Entry from November 21, 2011

According to Cristina Odone in today’s London Daily Telegraph, “Bling’s out. Now brainpower is a force to be reckoned with. The word ‘intellectual’, once a term of abuse in English, has become a plaudit.” She may be right, but the fact that in the new James Bond film, Skyfall, Judi Dench’s M will be revealed as a reader of The Literary Review seems pretty slender evidence for the proposition. Moreover, just reading high-brow publications like The Literary Review doesn’t make you an intellectual, not as traditionally understood. The reason why “intellectual” used to be a term of abuse in English wasn’t that intellectuals were intelligent but that so many of them thought their intelligence gave them the right to tell other people how to live their lives. Ms Odone continues, with her tongue only partly in her cheek, writing that “In the boom times the cerebral approach seemed other-worldly and out of date; now that everything is fast coming unstuck, a pause for thought sounds timely. Intellectual pretensions will flourish in the coming recession.”

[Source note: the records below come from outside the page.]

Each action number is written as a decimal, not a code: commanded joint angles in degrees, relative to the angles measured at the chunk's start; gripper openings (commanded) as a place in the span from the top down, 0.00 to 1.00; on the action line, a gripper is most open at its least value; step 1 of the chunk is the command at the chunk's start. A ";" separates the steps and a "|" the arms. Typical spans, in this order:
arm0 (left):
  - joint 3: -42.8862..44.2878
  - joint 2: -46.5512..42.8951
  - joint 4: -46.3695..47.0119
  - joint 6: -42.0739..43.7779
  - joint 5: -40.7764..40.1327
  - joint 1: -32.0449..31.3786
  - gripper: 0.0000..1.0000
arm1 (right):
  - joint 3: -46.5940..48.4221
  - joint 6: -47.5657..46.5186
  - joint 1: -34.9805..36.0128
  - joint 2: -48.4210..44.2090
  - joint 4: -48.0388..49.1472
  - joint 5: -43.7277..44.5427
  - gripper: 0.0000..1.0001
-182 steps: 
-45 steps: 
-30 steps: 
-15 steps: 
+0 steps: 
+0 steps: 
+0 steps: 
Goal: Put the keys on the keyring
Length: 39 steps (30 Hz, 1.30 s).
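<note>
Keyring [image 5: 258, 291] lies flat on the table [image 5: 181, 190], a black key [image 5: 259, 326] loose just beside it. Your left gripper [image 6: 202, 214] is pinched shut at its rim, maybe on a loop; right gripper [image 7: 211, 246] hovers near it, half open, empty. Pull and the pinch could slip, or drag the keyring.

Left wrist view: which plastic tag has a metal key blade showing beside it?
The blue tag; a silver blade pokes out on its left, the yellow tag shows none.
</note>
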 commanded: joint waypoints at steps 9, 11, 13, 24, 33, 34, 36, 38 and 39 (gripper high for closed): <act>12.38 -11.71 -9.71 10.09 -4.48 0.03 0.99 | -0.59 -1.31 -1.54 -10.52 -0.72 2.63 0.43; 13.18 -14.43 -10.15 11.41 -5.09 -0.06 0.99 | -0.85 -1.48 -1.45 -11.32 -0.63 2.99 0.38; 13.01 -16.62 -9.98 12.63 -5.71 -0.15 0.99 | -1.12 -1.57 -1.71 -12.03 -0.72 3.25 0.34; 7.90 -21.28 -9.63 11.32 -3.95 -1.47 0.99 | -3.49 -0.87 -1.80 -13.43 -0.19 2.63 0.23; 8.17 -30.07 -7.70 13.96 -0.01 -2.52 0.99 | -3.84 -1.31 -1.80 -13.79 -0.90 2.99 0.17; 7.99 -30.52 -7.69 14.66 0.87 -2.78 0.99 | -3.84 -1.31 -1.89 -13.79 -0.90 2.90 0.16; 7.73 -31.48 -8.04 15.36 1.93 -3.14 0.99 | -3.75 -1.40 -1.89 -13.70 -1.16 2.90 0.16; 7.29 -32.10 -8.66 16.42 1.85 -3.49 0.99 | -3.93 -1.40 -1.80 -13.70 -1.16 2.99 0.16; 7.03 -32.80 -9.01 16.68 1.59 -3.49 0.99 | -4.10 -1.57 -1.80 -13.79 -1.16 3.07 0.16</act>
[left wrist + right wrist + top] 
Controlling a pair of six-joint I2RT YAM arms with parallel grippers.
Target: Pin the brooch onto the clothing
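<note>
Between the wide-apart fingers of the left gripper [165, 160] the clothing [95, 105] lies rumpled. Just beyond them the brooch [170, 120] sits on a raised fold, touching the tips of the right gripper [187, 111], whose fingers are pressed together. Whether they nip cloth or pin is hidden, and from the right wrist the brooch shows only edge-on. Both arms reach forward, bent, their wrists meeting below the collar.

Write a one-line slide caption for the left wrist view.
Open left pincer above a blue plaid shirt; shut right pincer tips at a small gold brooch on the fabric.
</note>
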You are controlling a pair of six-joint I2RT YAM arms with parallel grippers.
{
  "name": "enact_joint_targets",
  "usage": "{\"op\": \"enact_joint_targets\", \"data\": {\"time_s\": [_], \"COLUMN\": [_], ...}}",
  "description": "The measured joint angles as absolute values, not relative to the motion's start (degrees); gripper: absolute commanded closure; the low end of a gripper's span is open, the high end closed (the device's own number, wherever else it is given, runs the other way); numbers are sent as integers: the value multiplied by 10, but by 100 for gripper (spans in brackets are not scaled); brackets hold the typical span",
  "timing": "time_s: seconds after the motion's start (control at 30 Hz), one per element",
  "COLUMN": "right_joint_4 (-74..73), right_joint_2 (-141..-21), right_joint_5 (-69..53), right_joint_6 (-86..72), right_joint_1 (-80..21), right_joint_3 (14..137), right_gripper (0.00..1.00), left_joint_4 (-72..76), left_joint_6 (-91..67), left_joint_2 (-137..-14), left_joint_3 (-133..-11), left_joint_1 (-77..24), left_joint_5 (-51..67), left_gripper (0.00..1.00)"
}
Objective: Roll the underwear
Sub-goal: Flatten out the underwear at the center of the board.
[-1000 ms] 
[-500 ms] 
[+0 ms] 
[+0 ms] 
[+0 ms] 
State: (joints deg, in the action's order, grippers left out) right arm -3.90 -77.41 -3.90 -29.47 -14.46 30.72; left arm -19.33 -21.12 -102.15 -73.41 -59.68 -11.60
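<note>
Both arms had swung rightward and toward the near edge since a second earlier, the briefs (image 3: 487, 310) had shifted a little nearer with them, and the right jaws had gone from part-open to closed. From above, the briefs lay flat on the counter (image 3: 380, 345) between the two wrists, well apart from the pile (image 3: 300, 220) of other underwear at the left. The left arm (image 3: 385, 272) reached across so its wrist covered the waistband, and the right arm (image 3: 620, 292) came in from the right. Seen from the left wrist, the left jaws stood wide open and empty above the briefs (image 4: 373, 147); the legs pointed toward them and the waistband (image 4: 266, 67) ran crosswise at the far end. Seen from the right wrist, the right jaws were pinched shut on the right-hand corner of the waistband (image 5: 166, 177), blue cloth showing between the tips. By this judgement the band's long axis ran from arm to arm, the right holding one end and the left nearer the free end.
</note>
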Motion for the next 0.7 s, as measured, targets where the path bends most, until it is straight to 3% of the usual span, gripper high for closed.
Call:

So no doubt they will, but they will evoke an answering flourishing of those determined to resist and debunk them. For intellectual pretensions have become the very point at issue between left and right, as we see increasingly from the way political debate is being conducted. That’s how Darwin has somehow become an issue in the Republican primary campaign. In the editorial pages of yesterday’s Washington Post there were not one but two articles warning Republicans that being stupid was not the high road to electoral success. That, you might think, is the kind of warning that could hardly be necessary, but the party’s flirtation with the likes of Herman Cain and Rick Perry, which Kathleen Parker calls “the Palinization of the GOP,” causes her to sound the tocsin.


In this she is joined by Nia-Malika Henderson and Perry Bacon Jr. who insist that the likes of Perry, Cain and Palin do not endear themselves to the Tea Party faction among Republicans by acting dumb.



As the tea party movement surged in 2010, it was often dismissed by liberal critics as an anti-intellectual force led by figures such as Sarah Palin, who has dismissed the importance of answering reporters’ questions or learning the nuances of policy. At times, Cain and Perry seem to have embraced this caricature of the tea party. But this is a serious misreading of the aims and goals of tea party activists. While it’s still not clear who will capture their vote, one thing is obvious: Playing dumb isn’t the way to win it. One person who understands that well happens to be [Newt] Gingrich, the candidate now rising in the polls. “If we nominate somebody utterly inarticulate, Obama gets a billion dollars, he spends two months smearing the Republican Party with negativity, and we have a candidate who can’t debate him — he might pull it off,” the former speaker told Politico.


Without wishing to deny that intelligence is a useful quality in a national leader, I would just point out that the real debate ought to be not on this question but on that of whether it is or is not the essential quality. I believe it is not. I believe, with the olde timey political theorists that the essential quality in a leader is virtue (or virtu if you prefer), and that when we focus on the question of intelligence, pro or con, we play the left’s game. Our intellectual is smarter than your intellectual is always going to be much more congenial ground for them — even if the opposing intellectual is Mr Gingrich rather than Mr Perry — than the much tougher question of which candidate has a record in office suggestive of an ability to do something about the political and economic problems that matter to people. By trying to keep the focus on what has usually proved to be the irrelevant to (or even counter-indicative of) political success, namely the question of intelligence in our leaders, people like Miss Parker and the Henderson-Bacon team are, whether they know it or not, furthering the interests of the Democrats — and, of course, the intellectuals of the media.